We’ve got important work to do. We need to help Israel. We need to get the appropriations process moving so that the key elements of our government are funded and funded in the right way, particularly our military. We need to get back to our committee work, and frankly we need to continue the oversight work that I think is so darn important. In short, we need to get to work for the American people. We need to do what we told them we were gonna do when they elected us and put us in office, and frankly, we can’t do that if the House isn’t open. We can’t open the House until we get a Speaker.
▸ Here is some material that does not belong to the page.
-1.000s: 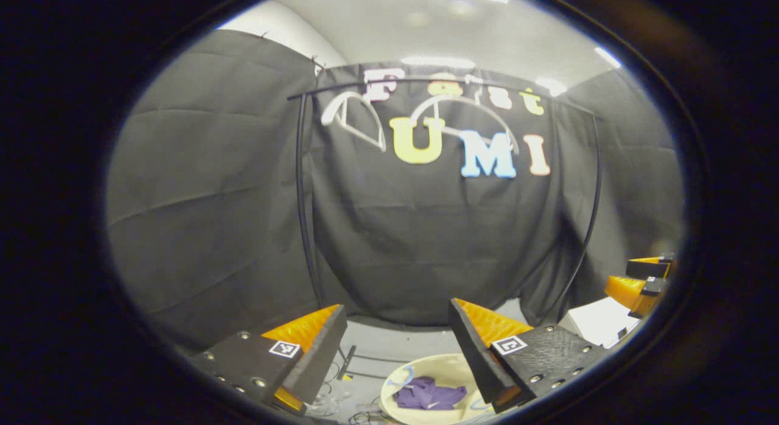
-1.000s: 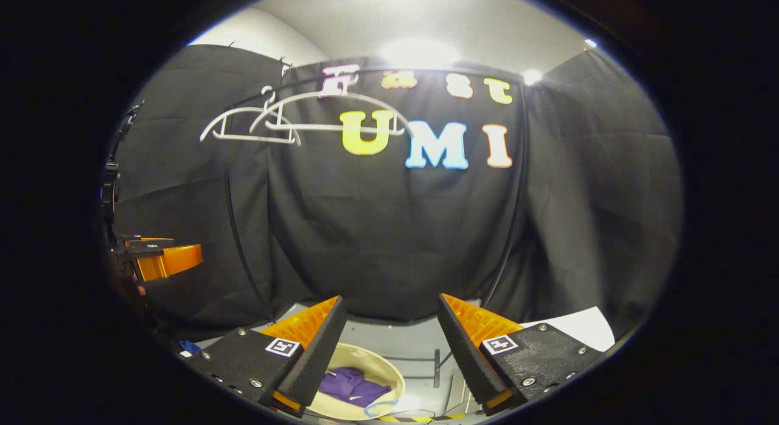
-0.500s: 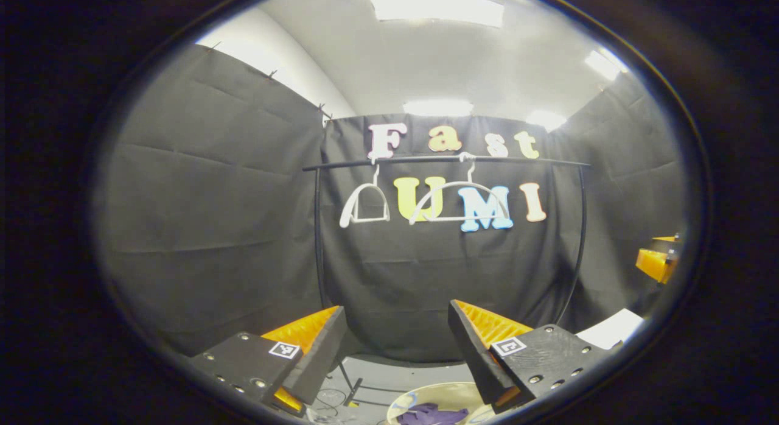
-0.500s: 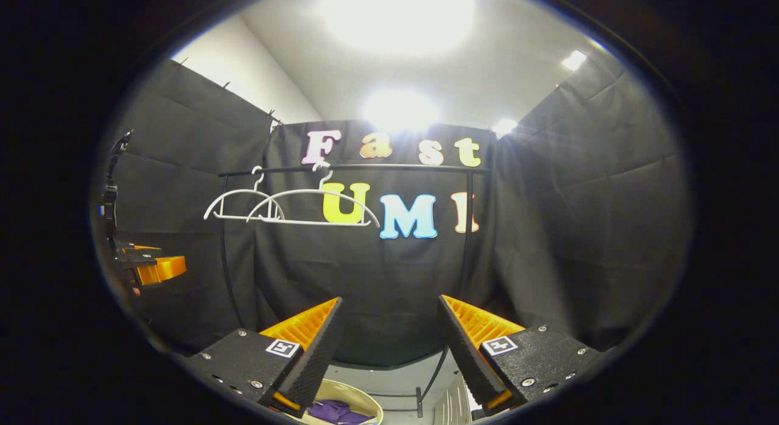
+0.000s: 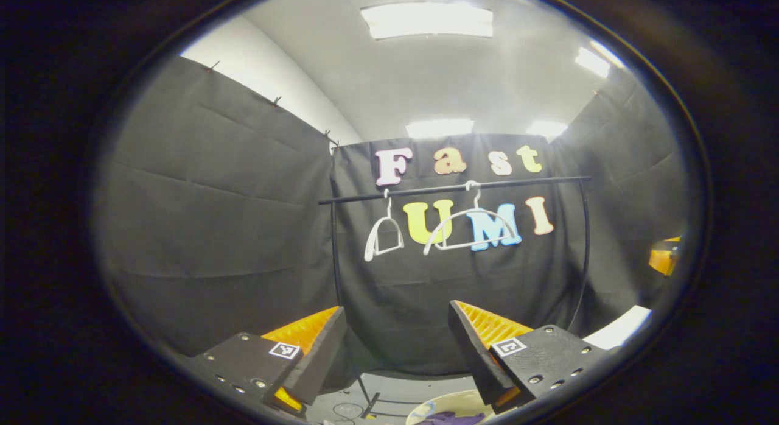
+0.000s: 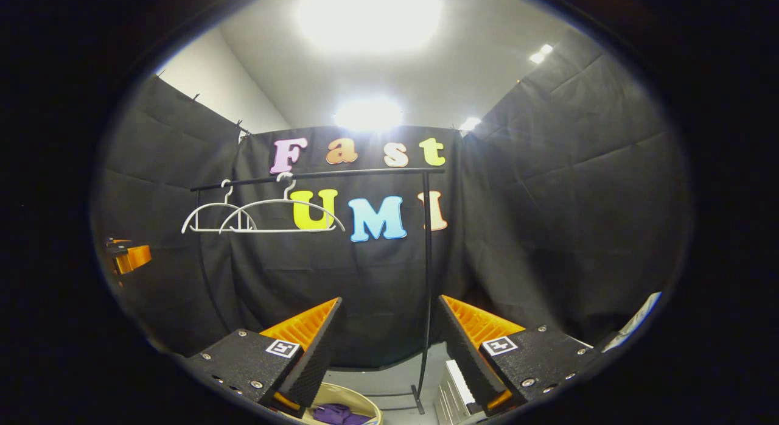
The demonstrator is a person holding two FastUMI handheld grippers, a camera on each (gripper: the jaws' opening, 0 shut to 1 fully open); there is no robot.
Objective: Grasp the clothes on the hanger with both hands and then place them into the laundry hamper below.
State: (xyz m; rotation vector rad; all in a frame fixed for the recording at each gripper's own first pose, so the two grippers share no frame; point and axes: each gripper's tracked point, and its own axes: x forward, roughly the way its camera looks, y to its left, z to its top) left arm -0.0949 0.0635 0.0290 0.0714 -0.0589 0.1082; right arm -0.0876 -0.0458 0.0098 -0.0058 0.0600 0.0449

While it’s been frustrating to watch all of this play out, it’s a necessary process. I’m reminded of something Harmeet Dhillon said Thursday (emphasis mine):
The debacle in DC is reminiscent of other, recent leadership battles in our party. Change takes time. And it requires leaders willing to go the distance. I can’t help what goes on in Congress, other than to raise my voice, but if you want a strong Republican Party and country, elect leaders, not followers. Two-thirds of the RNC is elected early next year, national committeeman and committeewoman from 50 states and six territories. Find out who is running and whether they share your values. If they don’t, elect an upgrade. Not that hard. So far, many of the other third of the RNC, state party chairs, have turned over since the January leadership election. Part of this is natural attrition, some is grassroots revolt. That last part, is change for the better. This struggle is, at one level, political consultants and lobbyists seeking to cash in, versus engaged grassroots American conservatives who want their quality of life to improve. There is a total disconnect between these forces as a result of incumbency and the increasing power of money in the system. It doesn’t have to be this way. But spectacles like the leadership drama disgust and alienate intelligent, productive people who have better things to do. What’s left? Ranting malcontents who think rage-tweeting is activism (it isn’t). Rinse and repeat.
Here is my takeaway.
When I ran for RNC Chair, I didn’t win, but I also didn’t pick up my marbles and go away. My eyes are focused on this train wreck and I won’t look away. We have to overcome the forces of corruption and mediocrity dragging our country down. Not only our country, but the rest of the world and people seeking hope while behind a curtain of oppression, depend on America to thrive and succeed. We are failing to do so now, a weak host beset by disease. It will take all of us, unflinching, to stand up after this blow and keep fighting. We cannot give up. Get involved, and elect better leaders. If I didn’t think we could do it, I would not be here doing it. Please join me.
The House of Representatives will soon hold its third vote for Speaker. It’s time for those holdouts to embrace what the voters want – change – so Congress can get back to handling our business.